(Work order): Copy out the lines of the records below, and only those lines, from the one with "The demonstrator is" through the one with "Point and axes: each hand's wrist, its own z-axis", exactly as they appear.
Source material section start
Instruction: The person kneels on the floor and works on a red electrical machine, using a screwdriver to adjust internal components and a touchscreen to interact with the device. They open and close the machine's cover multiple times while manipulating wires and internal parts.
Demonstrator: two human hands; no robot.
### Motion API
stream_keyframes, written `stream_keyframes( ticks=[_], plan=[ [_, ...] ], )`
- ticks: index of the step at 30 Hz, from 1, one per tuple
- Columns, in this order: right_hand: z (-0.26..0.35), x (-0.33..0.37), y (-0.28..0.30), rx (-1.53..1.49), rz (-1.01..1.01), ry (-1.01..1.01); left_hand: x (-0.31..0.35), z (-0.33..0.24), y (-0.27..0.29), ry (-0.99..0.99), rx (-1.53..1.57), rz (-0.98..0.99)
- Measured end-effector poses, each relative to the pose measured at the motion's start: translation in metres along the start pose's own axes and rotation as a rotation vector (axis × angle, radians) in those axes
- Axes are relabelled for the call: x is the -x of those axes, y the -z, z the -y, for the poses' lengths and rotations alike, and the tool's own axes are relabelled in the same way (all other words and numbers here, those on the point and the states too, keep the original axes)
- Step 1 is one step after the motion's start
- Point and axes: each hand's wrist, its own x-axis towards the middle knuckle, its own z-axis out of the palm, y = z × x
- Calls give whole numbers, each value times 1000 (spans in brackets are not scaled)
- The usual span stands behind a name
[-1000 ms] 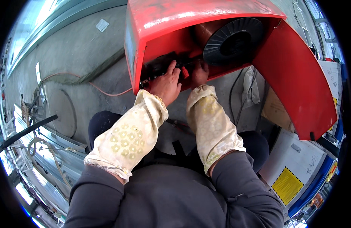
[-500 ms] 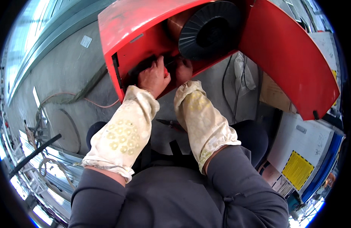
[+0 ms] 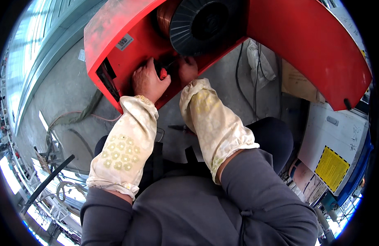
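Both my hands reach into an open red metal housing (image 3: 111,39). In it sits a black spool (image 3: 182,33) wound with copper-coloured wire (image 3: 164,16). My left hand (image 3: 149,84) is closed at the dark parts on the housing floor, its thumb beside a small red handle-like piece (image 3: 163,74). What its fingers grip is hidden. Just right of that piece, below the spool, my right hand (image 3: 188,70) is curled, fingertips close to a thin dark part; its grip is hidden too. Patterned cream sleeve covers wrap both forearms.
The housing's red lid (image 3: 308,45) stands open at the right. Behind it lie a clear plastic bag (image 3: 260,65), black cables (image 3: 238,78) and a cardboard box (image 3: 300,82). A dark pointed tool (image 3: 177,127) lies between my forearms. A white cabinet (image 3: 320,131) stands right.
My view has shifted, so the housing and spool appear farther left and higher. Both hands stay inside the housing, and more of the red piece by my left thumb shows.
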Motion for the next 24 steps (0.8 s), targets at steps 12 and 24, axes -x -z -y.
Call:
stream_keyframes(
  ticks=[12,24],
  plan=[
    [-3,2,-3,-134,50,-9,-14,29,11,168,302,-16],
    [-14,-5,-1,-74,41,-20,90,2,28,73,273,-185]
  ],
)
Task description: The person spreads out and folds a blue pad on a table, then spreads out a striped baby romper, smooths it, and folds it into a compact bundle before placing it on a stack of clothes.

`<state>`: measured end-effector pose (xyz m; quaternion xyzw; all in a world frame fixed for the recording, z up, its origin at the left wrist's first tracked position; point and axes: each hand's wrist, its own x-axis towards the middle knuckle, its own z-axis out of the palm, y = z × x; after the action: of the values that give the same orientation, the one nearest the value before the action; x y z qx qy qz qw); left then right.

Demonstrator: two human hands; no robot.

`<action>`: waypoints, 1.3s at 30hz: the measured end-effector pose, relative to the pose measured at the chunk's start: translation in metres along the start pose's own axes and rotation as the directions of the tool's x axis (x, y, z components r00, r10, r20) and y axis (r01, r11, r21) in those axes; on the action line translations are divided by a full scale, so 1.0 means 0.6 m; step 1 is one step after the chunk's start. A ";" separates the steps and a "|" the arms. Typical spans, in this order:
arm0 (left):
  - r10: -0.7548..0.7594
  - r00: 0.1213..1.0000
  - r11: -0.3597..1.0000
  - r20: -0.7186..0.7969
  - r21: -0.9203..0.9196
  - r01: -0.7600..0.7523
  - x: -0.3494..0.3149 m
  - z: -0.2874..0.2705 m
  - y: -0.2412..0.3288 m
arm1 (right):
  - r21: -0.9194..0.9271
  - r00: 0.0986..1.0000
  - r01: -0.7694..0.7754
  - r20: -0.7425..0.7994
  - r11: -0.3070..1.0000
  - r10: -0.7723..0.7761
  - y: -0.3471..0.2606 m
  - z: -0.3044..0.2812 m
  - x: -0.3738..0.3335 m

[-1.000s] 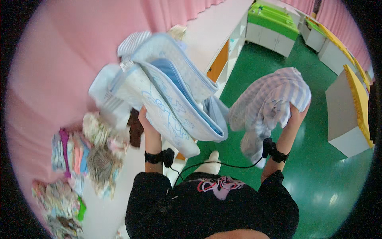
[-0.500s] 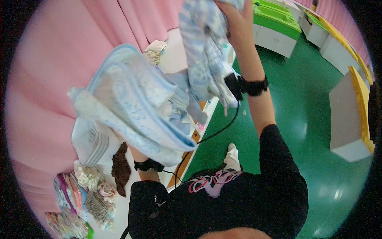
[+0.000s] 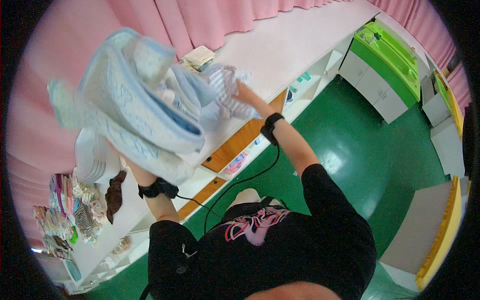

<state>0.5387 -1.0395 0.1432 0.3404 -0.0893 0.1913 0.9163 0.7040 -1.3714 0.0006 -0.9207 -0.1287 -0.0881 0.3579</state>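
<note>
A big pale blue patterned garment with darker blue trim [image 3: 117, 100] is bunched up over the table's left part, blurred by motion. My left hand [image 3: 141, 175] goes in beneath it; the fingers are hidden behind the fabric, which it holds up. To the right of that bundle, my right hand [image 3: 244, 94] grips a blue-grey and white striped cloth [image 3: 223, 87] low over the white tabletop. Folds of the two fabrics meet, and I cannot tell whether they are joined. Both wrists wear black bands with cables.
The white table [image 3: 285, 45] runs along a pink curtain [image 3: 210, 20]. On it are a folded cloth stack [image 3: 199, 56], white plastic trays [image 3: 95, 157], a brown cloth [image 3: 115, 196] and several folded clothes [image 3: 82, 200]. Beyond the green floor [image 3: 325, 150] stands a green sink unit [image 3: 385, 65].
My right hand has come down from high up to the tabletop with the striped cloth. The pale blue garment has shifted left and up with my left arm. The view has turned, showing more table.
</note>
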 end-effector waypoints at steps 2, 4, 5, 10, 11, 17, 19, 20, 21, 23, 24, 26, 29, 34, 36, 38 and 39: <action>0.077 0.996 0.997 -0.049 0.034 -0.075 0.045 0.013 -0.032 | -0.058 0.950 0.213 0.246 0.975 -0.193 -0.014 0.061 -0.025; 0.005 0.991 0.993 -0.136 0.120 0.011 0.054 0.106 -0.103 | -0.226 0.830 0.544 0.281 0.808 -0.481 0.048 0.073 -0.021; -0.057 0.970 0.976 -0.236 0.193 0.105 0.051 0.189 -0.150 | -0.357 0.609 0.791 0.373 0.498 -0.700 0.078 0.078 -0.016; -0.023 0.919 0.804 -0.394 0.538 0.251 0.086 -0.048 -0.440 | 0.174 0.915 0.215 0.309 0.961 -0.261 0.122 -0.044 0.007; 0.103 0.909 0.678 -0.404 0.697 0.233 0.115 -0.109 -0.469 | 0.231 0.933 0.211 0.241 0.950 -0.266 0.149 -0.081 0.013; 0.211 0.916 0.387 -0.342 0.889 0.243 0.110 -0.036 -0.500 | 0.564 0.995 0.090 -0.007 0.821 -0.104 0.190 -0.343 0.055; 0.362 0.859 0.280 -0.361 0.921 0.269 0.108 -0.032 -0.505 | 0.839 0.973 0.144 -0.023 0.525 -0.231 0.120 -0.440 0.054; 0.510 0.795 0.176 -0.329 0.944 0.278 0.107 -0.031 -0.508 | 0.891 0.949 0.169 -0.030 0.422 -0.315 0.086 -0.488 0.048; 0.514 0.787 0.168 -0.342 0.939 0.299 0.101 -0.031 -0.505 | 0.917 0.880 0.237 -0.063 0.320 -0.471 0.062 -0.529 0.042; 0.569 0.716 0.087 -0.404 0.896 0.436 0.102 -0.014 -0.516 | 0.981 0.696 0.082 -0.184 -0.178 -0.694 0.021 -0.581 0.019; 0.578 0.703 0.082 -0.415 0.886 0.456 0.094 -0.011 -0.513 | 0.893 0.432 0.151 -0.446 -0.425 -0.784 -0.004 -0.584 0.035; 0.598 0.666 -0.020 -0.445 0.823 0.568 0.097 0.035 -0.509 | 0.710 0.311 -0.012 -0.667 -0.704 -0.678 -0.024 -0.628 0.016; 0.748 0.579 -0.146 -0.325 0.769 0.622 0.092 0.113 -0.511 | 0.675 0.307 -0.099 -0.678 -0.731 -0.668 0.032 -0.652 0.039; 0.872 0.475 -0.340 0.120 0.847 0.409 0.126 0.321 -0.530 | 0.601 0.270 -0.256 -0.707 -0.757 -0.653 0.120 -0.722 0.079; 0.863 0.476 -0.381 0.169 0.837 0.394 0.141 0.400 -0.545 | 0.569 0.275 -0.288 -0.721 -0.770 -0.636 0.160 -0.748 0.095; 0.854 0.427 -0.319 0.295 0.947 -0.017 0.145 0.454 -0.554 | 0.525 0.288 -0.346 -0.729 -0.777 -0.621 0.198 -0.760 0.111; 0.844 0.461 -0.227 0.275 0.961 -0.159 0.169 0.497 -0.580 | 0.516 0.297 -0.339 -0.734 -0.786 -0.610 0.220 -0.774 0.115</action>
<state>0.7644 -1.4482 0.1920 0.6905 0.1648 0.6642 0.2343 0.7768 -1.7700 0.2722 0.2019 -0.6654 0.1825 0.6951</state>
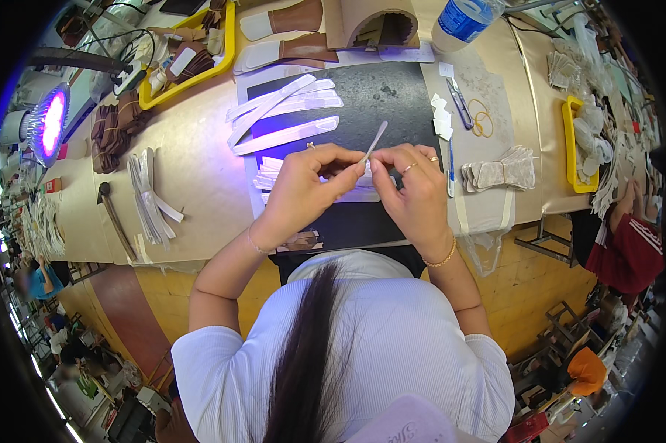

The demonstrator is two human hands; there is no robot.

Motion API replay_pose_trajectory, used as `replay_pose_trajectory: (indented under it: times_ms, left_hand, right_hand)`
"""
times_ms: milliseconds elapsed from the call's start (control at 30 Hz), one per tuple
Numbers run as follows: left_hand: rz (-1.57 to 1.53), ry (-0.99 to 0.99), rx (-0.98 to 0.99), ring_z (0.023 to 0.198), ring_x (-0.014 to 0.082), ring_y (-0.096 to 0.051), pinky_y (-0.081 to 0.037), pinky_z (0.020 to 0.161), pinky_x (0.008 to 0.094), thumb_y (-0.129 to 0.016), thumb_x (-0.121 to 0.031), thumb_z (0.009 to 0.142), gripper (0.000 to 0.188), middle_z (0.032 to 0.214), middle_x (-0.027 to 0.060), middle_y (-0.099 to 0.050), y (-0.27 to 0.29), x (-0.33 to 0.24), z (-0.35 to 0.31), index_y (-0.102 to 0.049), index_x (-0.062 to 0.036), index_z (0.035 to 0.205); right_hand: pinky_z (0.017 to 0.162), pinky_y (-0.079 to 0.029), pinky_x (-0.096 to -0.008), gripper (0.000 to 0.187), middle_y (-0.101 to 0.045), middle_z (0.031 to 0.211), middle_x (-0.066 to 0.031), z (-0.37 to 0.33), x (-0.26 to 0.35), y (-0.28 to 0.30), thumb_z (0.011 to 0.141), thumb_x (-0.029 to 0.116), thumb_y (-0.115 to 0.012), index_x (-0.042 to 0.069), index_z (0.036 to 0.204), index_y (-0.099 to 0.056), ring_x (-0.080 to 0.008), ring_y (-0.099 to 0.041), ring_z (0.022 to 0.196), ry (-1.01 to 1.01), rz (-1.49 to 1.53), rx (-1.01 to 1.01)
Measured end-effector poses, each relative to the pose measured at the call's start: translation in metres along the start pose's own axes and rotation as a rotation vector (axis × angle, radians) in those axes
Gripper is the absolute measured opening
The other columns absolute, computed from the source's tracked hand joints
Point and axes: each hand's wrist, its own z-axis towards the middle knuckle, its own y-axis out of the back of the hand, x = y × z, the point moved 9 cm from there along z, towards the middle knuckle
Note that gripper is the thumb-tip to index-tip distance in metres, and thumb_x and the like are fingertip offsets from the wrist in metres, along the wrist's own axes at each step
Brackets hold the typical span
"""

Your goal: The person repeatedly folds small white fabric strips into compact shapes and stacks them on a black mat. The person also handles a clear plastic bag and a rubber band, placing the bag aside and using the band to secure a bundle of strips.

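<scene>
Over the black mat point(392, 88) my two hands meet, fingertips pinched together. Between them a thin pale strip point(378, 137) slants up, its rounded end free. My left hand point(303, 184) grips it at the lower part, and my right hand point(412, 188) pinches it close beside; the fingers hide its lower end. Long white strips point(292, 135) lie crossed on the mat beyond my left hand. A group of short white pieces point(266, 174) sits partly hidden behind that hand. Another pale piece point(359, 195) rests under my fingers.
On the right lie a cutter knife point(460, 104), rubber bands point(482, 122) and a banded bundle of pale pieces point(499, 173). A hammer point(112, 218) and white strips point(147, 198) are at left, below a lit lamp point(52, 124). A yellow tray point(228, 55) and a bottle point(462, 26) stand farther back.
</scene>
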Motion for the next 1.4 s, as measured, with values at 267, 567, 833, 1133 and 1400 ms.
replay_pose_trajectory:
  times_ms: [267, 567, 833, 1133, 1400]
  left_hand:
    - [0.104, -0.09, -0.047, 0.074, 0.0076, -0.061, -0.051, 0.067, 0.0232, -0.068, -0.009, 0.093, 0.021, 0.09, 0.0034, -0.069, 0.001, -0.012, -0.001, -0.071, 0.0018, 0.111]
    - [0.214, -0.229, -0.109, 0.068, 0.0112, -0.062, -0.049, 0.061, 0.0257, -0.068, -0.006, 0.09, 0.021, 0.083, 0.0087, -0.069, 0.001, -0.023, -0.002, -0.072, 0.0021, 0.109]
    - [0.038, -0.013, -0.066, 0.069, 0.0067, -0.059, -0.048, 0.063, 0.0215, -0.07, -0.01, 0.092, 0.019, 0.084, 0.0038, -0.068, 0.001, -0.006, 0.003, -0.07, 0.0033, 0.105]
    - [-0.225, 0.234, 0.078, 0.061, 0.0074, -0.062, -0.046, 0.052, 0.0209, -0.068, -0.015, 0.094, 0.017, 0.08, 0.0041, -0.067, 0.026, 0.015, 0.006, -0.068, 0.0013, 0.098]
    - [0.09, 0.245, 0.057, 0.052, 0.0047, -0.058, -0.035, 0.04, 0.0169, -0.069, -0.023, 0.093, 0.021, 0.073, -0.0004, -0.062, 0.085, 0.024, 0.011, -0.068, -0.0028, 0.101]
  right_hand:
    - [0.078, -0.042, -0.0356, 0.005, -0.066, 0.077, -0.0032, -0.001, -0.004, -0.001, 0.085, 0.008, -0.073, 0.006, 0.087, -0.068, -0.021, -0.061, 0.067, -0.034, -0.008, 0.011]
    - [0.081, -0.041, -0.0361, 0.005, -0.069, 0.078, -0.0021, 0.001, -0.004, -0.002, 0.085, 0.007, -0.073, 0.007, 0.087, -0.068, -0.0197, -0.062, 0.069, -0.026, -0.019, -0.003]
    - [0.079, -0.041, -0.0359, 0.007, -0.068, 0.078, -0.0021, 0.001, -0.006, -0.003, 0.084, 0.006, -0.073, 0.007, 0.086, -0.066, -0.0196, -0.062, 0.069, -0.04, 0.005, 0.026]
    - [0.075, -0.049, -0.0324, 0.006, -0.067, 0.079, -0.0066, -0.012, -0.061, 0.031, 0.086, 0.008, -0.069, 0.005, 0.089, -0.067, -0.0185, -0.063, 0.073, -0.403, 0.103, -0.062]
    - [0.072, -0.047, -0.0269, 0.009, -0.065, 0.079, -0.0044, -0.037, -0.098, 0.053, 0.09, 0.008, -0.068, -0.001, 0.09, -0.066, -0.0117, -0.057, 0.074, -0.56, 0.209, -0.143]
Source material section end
(Task answer):
The demonstrator is two human hands; there is no robot.

Motion API replay_pose_trajectory, used as `replay_pose_trajectory: (indented under it: times_ms, left_hand, right_hand)`
"""
times_ms: milliseconds elapsed from the call's start (control at 30 Hz), one per tuple
Numbers run as follows: left_hand: rz (-1.57 to 1.53), ry (-0.99 to 0.99), rx (-0.98 to 0.99), ring_z (0.023 to 0.198), ring_x (-0.014 to 0.082), ring_y (-0.096 to 0.051), pinky_y (-0.081 to 0.037), pinky_z (0.020 to 0.161), pinky_x (0.008 to 0.094), thumb_y (-0.129 to 0.016), thumb_x (-0.121 to 0.031), thumb_z (0.009 to 0.142), gripper (0.000 to 0.188), middle_z (0.032 to 0.214), middle_x (-0.027 to 0.060), middle_y (-0.099 to 0.050), y (-0.27 to 0.29), x (-0.33 to 0.24), z (-0.35 to 0.31), index_y (-0.102 to 0.049), index_x (-0.062 to 0.036), index_z (0.035 to 0.205); right_hand: pinky_z (0.017 to 0.162), pinky_y (-0.079 to 0.029), pinky_x (-0.096 to -0.008), gripper (0.000 to 0.187), middle_y (-0.101 to 0.045), middle_z (0.031 to 0.211), middle_x (-0.066 to 0.031), z (-0.37 to 0.33), x (-0.26 to 0.35), y (-0.28 to 0.30), thumb_z (0.011 to 0.141), thumb_x (-0.029 to 0.116), thumb_y (-0.115 to 0.012), index_x (-0.042 to 0.069), index_z (0.036 to 0.204), index_y (-0.099 to 0.056), ring_x (-0.080 to 0.008), ring_y (-0.099 to 0.041), ring_z (0.022 to 0.196), ry (-1.01 to 1.01), rz (-1.49 to 1.53), rx (-1.01 to 1.01)
Measured end-effector poses, each relative to the pose measured at the call's start: translation in metres along the start pose's own axes and rotation as a rotation vector (axis × angle, radians) in those axes
Gripper is the absolute measured opening
The other columns absolute, computed from the source's tracked hand joints
Point and axes: each hand's wrist, its own z-axis towards the middle knuckle, its own y-axis out of the back of the hand, x = y × z, the point moved 9 cm from there along z, towards the middle knuckle

Nothing else belongs to this answer.